Records excerpted from a collection »
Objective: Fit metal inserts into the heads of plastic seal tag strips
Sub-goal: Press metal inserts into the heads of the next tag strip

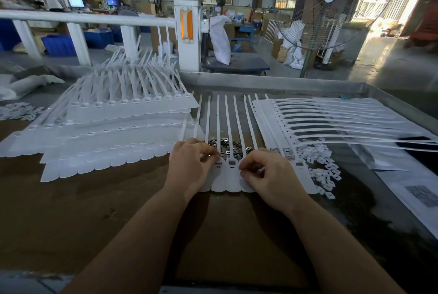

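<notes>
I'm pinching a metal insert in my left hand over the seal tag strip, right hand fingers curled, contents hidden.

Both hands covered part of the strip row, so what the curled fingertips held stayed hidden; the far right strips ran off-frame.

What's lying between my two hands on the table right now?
In the head view, between the left hand and right hand lie white seal tag heads, with loose metal inserts just beyond.
</notes>
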`<control>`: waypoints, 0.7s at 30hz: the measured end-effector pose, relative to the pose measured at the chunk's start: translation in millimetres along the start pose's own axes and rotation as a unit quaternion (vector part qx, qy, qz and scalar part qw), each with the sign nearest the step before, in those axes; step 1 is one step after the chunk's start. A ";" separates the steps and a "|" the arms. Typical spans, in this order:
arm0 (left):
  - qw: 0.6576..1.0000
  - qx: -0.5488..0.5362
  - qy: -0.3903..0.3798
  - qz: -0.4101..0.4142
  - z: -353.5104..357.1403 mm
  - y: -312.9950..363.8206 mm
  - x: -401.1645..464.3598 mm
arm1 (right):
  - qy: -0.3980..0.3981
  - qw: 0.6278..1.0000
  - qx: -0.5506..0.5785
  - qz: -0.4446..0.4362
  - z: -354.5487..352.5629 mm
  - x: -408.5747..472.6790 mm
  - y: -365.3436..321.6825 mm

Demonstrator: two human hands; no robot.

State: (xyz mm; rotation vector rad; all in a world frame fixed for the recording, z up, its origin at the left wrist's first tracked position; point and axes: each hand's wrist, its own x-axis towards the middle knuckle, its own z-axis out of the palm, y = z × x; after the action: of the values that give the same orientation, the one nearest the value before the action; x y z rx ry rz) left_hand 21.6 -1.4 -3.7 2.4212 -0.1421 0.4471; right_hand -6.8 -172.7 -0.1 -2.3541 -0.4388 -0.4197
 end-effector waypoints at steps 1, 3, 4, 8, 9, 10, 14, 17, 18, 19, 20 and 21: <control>1.000 0.002 -0.001 -0.003 0.2 0.1 -0.1 | -0.001 1.000 -0.002 0.001 0.0 -0.1 0.0; 1.000 -0.001 -0.003 -0.009 0.0 0.7 0.0 | -0.004 1.000 -0.003 0.002 -0.1 0.2 0.0; 1.000 -0.004 -0.004 -0.011 -0.1 1.5 0.2 | -0.004 1.000 -0.004 0.002 -0.2 0.3 0.0; 1.000 -0.015 -0.003 -0.017 -1.2 3.2 0.6 | -0.007 1.000 -0.004 0.003 -0.7 0.4 0.3; 1.000 -0.017 -0.003 -0.017 -1.4 3.3 0.6 | -0.008 1.000 -0.005 0.003 -0.9 0.2 0.5; 1.000 -0.019 -0.002 -0.015 -1.5 3.3 0.6 | -0.009 1.000 -0.007 0.003 -0.9 0.3 0.6; 1.000 -0.027 0.008 -0.011 -1.1 3.9 -0.3 | -0.008 1.000 -0.005 0.004 -1.1 0.4 1.5; 1.000 -0.025 0.008 0.001 -0.7 4.3 -1.8 | -0.010 1.000 -0.007 0.007 -0.6 0.2 1.9; 1.000 -0.019 0.008 0.008 -0.4 4.5 -2.4 | -0.011 1.000 -0.008 0.008 -0.3 0.2 2.1; 1.000 -0.008 0.010 0.015 0.0 4.5 -3.1 | -0.011 1.000 -0.008 0.008 -0.1 0.1 2.2; 1.000 0.003 0.013 0.021 0.4 4.4 -3.8 | -0.010 1.000 -0.008 0.008 0.1 0.3 2.2; 0.999 0.014 0.016 0.027 0.6 4.0 -4.7 | -0.010 1.000 -0.007 0.008 0.3 0.1 2.1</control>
State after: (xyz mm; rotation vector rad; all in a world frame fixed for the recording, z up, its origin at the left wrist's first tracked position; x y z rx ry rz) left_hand 16.4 -5.0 -3.4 2.4410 -0.1880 0.5150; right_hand -5.8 -174.0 -1.6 -2.3759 -0.4266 -0.3926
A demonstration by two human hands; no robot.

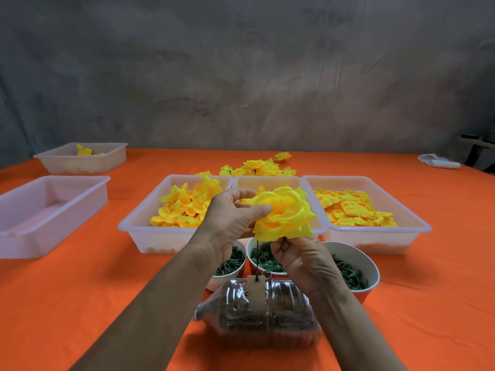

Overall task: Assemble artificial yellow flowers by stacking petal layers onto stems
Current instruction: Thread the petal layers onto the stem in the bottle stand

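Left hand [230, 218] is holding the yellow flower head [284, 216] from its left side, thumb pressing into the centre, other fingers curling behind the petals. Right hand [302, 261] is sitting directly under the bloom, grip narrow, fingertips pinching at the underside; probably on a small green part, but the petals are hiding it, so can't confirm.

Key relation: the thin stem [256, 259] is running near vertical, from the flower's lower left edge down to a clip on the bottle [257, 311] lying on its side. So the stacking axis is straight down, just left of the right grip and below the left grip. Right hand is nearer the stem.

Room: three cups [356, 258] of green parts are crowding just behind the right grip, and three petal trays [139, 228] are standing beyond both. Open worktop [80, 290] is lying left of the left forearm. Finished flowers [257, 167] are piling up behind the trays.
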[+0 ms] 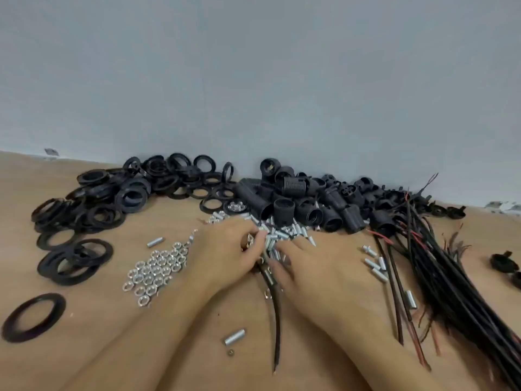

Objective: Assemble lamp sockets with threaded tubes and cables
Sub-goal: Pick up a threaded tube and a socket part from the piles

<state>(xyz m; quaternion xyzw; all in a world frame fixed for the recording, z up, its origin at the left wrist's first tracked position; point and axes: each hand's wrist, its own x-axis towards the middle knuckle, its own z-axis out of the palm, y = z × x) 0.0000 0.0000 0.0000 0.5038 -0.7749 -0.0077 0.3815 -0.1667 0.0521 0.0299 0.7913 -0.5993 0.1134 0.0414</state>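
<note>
1. A black cable (275,309) lies on the desk (197,320) between the two hands, its near end pointing toward the viewer and its far end hidden under the fingers; a threaded tube (269,278) appears to be slipped onto it just below the hands.
2. The left hand (225,249) is curled in a grip on small metal parts, apparently a tube and a nut, at the edge of the heap of threaded tubes (284,234); exactly what is pinched cannot be told.
3. The right hand (313,263) is laid over the cable with fingers spread fairly straight, pressing or sorting rather than clasping.
4. The step in hand is judged to be the threading of a tube onto the cable, early in one unit's assembly.
5. The next move is judged to call for a socket from the pile of black lamp sockets (307,201) behind the tubes, with the tube end lined up squarely to its thread.
6. Hex nuts (156,270) are spread to the left, black rings (93,201) beyond them, and a cable bundle (439,266) to the right.
7. No brand, label or writing can be read anywhere.
</note>
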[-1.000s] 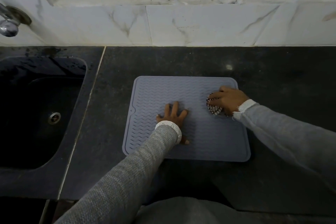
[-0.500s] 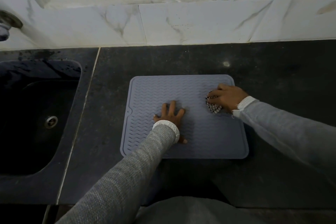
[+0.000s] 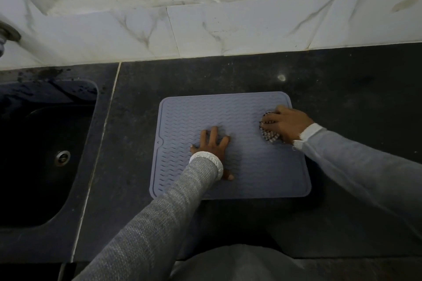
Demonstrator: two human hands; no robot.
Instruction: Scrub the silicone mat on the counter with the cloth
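Observation:
A grey silicone mat (image 3: 251, 166) with wavy ridges lies flat on the dark counter (image 3: 342, 89). My left hand (image 3: 213, 145) rests palm down on the middle of the mat, fingers spread, holding nothing. My right hand (image 3: 288, 123) is at the mat's far right part, closed over a bunched checked cloth (image 3: 269, 135) that it presses onto the mat. Only the lower edge of the cloth shows under the fingers.
A dark sink (image 3: 38, 157) with a metal drain (image 3: 62, 157) is set into the counter at the left. A tap base (image 3: 6, 34) sits on the white marble wall (image 3: 228, 27) behind. The counter's front edge runs along the bottom.
My right hand and the cloth have stayed at the mat's far right part, shifting only slightly. My left hand has kept its place on the mat. The camera has drifted a little.

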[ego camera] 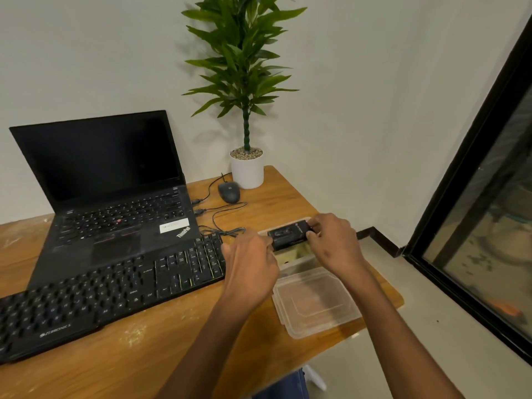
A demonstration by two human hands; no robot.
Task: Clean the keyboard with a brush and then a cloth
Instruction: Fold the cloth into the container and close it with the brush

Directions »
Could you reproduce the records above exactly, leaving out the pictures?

Answer space »
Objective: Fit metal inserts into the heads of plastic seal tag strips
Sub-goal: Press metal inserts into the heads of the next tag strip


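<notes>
I'm pinching a metal insert in my left hand over the seal tag strip, right hand fingers curled, contents hidden.

Both hands covered part of the strip row, so what the curled fingertips held stayed hidden; the far right strips ran off-frame.

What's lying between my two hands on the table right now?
In the head view, between the left hand and right hand lie white seal tag heads, with loose metal inserts just beyond.
</notes>
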`<control>`: waypoints, 0.7s at 30hz: the measured end-effector pose, relative to the pose measured at the chunk's start: translation in millimetres along the start pose's own axes and rotation as a unit quaternion (vector part qx, qy, qz and scalar part qw), each with the sign nearest the step before, in those axes; step 1 is one step after the chunk's start. A ";" separates the steps and a "|" the arms. Typical spans, in this order:
arm0 (left):
  - qw: 0.6576..1.0000
  - qx: -0.5488..0.5362
  - qy: -0.3903..0.3798
  - qz: -0.4101..0.4142
  - z: -353.5104..357.1403 mm
  - y: -312.9950..363.8206 mm
  - x: -401.1645..464.3598 mm
arm1 (right):
  - qy: -0.3980..0.3981
  - qw: 0.6278..1.0000
  - qx: -0.5506..0.5785
  - qz: -0.4446..0.4362
  - z: -354.5487..352.5629 mm
  - x: -408.5747..472.6790 mm
  - y: -365.3436..321.6825 mm

Demonstrator: two human hands; no robot.

State: (xyz mm; rotation vector rad; all in a world frame fixed for the recording, z up, its origin at the left wrist's first tracked position; point and axes: each hand's wrist, its own x-axis towards the middle knuckle, its own z-axis out of the palm, y = z × x; after the action: of the values that give the same orientation, the one nearest the value before the action; x y z rx ry rz) left_hand 21.6 -1.4 -3.7 2.4212 -0.1421 0.4471; right_hand -6.8 -172.7 -0.1 -2.3541 -0.4388 -0.4197
 end-effector waypoints at steps 1, 3, 4, 8, 9, 10, 14, 17, 18, 19, 20 and 21: <control>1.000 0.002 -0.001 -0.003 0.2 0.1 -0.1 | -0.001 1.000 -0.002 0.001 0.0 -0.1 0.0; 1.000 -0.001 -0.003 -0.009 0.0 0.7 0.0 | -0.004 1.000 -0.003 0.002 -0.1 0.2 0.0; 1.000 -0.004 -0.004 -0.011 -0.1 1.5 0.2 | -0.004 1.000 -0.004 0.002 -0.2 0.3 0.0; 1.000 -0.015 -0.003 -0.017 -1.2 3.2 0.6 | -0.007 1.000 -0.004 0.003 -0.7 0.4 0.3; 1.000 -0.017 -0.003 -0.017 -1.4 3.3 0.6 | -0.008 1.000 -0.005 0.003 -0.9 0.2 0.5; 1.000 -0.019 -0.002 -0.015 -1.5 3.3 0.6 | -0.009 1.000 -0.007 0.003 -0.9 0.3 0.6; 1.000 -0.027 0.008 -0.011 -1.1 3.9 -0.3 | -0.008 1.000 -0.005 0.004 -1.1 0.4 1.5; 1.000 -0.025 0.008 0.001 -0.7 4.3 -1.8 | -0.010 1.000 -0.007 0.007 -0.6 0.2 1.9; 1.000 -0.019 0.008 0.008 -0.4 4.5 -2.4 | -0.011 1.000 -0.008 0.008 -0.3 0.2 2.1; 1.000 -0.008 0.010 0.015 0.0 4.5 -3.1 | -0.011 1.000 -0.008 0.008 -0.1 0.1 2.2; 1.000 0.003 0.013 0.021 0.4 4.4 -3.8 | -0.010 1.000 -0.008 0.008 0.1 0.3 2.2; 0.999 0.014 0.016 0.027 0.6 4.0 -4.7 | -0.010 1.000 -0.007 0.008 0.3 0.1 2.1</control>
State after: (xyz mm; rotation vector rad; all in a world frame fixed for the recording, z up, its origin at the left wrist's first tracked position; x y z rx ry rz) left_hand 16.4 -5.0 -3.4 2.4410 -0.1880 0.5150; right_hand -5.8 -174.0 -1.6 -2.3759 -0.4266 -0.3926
A demonstration by two human hands; no robot.


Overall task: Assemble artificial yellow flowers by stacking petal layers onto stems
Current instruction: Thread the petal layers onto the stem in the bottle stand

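Left hand [230, 218] is holding the yellow flower head [284, 216] from its left side, thumb pressing into the centre, other fingers curling behind the petals. Right hand [302, 261] is sitting directly under the bloom, grip narrow, fingertips pinching at the underside; probably on a small green part, but the petals are hiding it, so can't confirm.

Key relation: the thin stem [256, 259] is running near vertical, from the flower's lower left edge down to a clip on the bottle [257, 311] lying on its side. So the stacking axis is straight down, just left of the right grip and below the left grip. Right hand is nearer the stem.

Room: three cups [356, 258] of green parts are crowding just behind the right grip, and three petal trays [139, 228] are standing beyond both. Open worktop [80, 290] is lying left of the left forearm. Finished flowers [257, 167] are piling up behind the trays.
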[+0 ms] 

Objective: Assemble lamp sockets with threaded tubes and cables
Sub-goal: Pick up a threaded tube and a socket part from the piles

<state>(xyz m; quaternion xyzw; all in a world frame fixed for the recording, z up, its origin at the left wrist's first tracked position; point and axes: each hand's wrist, its own x-axis towards the middle knuckle, its own z-axis out of the palm, y = z × x) 0.0000 0.0000 0.0000 0.5038 -0.7749 -0.0077 0.3815 -0.1667 0.0521 0.0299 0.7913 -0.5993 0.1134 0.0414</state>
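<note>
1. A black cable (275,309) lies on the desk (197,320) between the two hands, its near end pointing toward the viewer and its far end hidden under the fingers; a threaded tube (269,278) appears to be slipped onto it just below the hands.
2. The left hand (225,249) is curled in a grip on small metal parts, apparently a tube and a nut, at the edge of the heap of threaded tubes (284,234); exactly what is pinched cannot be told.
3. The right hand (313,263) is laid over the cable with fingers spread fairly straight, pressing or sorting rather than clasping.
4. The step in hand is judged to be the threading of a tube onto the cable, early in one unit's assembly.
5. The next move is judged to call for a socket from the pile of black lamp sockets (307,201) behind the tubes, with the tube end lined up squarely to its thread.
6. Hex nuts (156,270) are spread to the left, black rings (93,201) beyond them, and a cable bundle (439,266) to the right.
7. No brand, label or writing can be read anywhere.
</note>
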[-1.000s] 
[-0.500s] 
[+0.000s] 
Demonstrator: two human hands; no robot.
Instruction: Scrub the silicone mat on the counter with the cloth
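Observation:
A grey silicone mat (image 3: 251, 166) with wavy ridges lies flat on the dark counter (image 3: 342, 89). My left hand (image 3: 213, 145) rests palm down on the middle of the mat, fingers spread, holding nothing. My right hand (image 3: 288, 123) is at the mat's far right part, closed over a bunched checked cloth (image 3: 269, 135) that it presses onto the mat. Only the lower edge of the cloth shows under the fingers.
A dark sink (image 3: 38, 157) with a metal drain (image 3: 62, 157) is set into the counter at the left. A tap base (image 3: 6, 34) sits on the white marble wall (image 3: 228, 27) behind. The counter's front edge runs along the bottom.
My right hand and the cloth have stayed at the mat's far right part, shifting only slightly. My left hand has kept its place on the mat. The camera has drifted a little.
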
[ego camera] 
A demonstration by two human hands; no robot.
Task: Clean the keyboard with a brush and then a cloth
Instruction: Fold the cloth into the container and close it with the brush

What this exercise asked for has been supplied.